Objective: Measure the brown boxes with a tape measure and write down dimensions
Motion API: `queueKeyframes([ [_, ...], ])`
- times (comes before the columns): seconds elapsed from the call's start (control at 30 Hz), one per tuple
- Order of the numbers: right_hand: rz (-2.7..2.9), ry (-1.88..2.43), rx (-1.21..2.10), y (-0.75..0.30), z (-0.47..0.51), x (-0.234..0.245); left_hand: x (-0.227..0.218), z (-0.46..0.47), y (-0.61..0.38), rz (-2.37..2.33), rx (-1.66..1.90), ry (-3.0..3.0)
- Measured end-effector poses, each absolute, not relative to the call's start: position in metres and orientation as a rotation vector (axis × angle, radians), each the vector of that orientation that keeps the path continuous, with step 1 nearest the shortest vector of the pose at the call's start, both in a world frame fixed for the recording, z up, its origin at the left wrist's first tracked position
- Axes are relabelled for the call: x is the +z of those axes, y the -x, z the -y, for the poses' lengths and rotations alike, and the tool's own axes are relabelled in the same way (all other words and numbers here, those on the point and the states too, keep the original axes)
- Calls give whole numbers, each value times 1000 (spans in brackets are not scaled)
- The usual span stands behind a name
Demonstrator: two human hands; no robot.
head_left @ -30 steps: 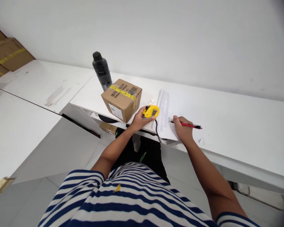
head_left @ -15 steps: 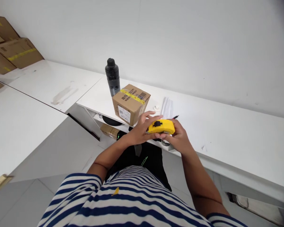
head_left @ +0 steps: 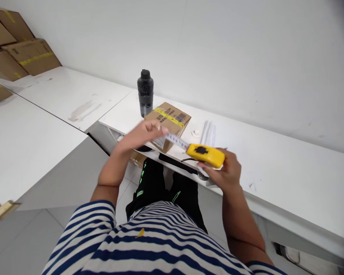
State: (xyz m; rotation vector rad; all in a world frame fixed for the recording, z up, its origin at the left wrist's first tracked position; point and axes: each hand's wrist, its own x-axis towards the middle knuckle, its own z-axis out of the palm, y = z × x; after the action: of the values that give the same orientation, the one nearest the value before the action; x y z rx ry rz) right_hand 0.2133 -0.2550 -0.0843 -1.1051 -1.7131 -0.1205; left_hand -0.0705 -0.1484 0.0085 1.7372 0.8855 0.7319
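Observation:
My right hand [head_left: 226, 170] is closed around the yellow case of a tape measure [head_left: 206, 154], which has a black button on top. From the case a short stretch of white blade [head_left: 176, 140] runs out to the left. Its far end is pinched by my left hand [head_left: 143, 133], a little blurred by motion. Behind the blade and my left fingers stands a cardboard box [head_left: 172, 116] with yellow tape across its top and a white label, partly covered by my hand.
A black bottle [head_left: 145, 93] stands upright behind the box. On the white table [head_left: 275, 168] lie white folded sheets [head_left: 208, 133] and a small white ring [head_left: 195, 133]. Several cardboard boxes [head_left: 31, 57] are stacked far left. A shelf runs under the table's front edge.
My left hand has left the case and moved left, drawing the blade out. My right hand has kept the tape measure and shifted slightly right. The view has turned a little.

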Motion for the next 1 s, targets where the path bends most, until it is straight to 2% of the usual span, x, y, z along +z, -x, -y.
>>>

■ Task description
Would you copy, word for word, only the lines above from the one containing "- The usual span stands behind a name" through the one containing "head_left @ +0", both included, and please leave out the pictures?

■ Reply to the task
- The usual span stands behind a name
Demonstrator: two human hands; no robot.
head_left @ -30 steps: 
head_left @ -15 steps: 
head_left @ +0 steps: 

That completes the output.